«Бизнес» отнимает у Льюиса все больше и больше времени. Возвращаясь в их с Анной комнату, он приводит с собой мужчин – двоих, троих, четверых, иногда больше.

– Добрый вечер.

Они касаются шляп, здороваясь с Анной, но то, что эта единственная комната служит еще и спальней, не мешает им сидеть по полночи, играя в карты за Анниным маленьким обеденным столом.

– Как малышка? – спрашивают они. – Как наше сокровище?

Но это не мешает им курить сигары, сворачивать самокрутки в комнате, дымить над кроваткой. Анна никак не может счесть это полезным, она поднимает оконную раму, и в комнату влетает порыв холодного ночного лондонского воздуха.

– Лап, да ладно, – говорит Льюис. – Тут холодрыга. Закрой, хорошо?

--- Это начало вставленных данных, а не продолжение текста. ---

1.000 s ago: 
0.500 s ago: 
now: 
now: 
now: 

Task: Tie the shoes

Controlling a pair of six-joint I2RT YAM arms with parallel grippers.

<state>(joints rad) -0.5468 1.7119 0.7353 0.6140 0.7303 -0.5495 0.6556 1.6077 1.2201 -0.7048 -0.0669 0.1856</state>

С приближением зимы становится холоднее, открыто окно или нет, и Анна укутывает Руби в одеяльца, вязаные соты, розовые, голубые и коричневые, как печенье; потом начинает волноваться, что та задохнется, и снимает одеяльца, слой за слоем. Она все время пробует по-разному: одно снять, два оставить. Два оставить, три снять, пытается измерить малышке температуру. Мужчины засиживаются все дольше и дольше, Анна узнает их имена: Сидни, Теренс, Майкл, Винсент и Джонни. Она молча сидит на кровати; ждет, когда они разойдутся, чтобы забраться под одеяло. Когда они перестают обращать на нее внимание, она ложится на желтое жаккардовое покрывало и все равно засыпает. Потом Льюис ее будит, как ей кажется, посреди ночи, трясет за плечо.

– Давай, лап, уложим тебя.

Потом она начинает замечать, или ей кажется, что когда они являются, с шумом поднимаясь по голым деревянным ступенькам, они вроде бы громче топают, когда проходят мимо двери Стеллы и ее мужа, Сэмюэла. Их голоса звучат громче, насмешливее:

– Твою мать, Сидни, ты не можешь побыстрее, ты что, стареешь, что ли? Или тебе просто нравится… ну, ты понял…

Взрыв хохота, потом:

– Да отвали.

Издевательское шарканье как раз возле двери, которая упорно остается закрытой.

– Они это нарочно, – заявляет Анна Льюису как-то раз, когда он, осоловевший после того, как опять засиделся за полночь, обувается у двери. – Просто из-за того, какие Стелла и Сэмюэл, так? Ты бы сказал им, чтобы прекратили.

– Никому я ни черта говорить не стану, – отвечает Льюис с напором, по которому ясно, что он пытается не сорваться.

Ее красивый страстный Льюис; Анна начинает думать, что понимает его все меньше и меньше. Его Лондон – сплошь ночной, а она выходит только днем. Ее воображение работает сверхурочно, представляя всякие затемненные места, где он, должно быть, бывает: клубы, бары, куда ходят девушки. Девушки без младенцев.

Однажды он возвращается домой, и Анна просыпается, едва открывается дверь. Льюис что-то принес с собой – холодный ночной воздух, но и что-то еще. Анна садится в кровати.

– Что случилось? – спрашивает она, внезапно запаниковав.

– Ничего, на улице мороз.

Он стоит в какой-то непривычной растерянности посреди комнаты, засунув руки в карманы плаща. Анна щурится на темный силуэт, пытаясь понять, что с ним, она так хорошо его знает, так четко видит, хотя в комнате почти нет света; словно сами очертания Льюиса изменились. Руби ворочается в кроватке, потом снова затихает.

– Ложись, – говорит Анна прежним голосом, тем, лесным, который в последние недели то появлялся, то исчезал. – Я тебя согрею.

Льюис сбрасывает ботинки, шляпу и плащ, костюм, ночной воздух – и оставляет их кучей на полу. Он заползает в постель нагишом, и Анна обнимает его; он действительно заледенел. Холод растекается по ней, но она все равно обвивает Льюиса руками, пытаясь передать ему свое тепло.

– Обними меня, – говорит он. – Пожалуйста, обними меня, обними, обними.